## Data excerpt
------------------------------

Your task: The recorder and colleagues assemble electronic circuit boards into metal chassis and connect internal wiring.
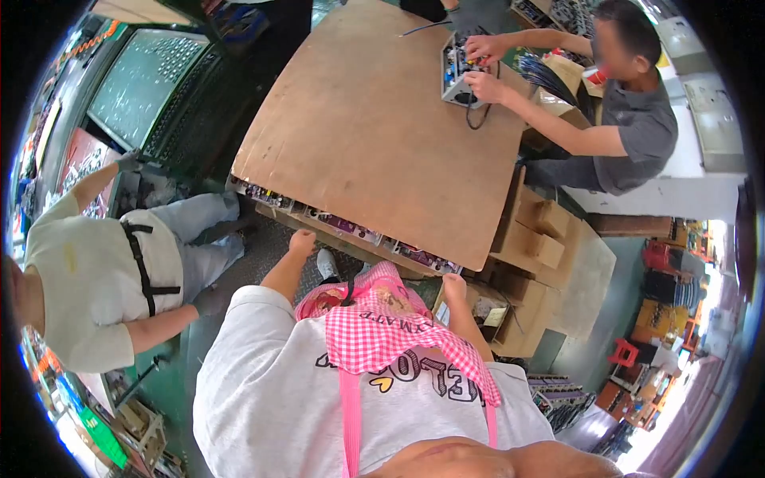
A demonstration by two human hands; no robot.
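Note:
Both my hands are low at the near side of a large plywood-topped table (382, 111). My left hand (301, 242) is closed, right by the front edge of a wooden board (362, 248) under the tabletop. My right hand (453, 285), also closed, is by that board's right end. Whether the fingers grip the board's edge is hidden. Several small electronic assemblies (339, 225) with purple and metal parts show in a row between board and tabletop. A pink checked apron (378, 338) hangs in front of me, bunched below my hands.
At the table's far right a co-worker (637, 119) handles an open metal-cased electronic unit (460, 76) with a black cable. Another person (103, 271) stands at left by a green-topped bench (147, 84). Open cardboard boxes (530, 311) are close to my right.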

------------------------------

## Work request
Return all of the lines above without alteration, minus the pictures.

## Solved problem
Your task: The recorder and colleagues assemble electronic circuit boards into metal chassis and connect internal wiring.
A demonstration by two human hands; no robot.
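Note:
Both my hands are low at the near side of a large plywood-topped table (382, 111). My left hand (301, 242) is closed, right by the front edge of a wooden board (362, 248) under the tabletop. My right hand (453, 285), also closed, is by that board's right end. Whether the fingers grip the board's edge is hidden. Several small electronic assemblies (339, 225) with purple and metal parts show in a row between board and tabletop. A pink checked apron (378, 338) hangs in front of me, bunched below my hands.
At the table's far right a co-worker (637, 119) handles an open metal-cased electronic unit (460, 76) with a black cable. Another person (103, 271) stands at left by a green-topped bench (147, 84). Open cardboard boxes (530, 311) are close to my right.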

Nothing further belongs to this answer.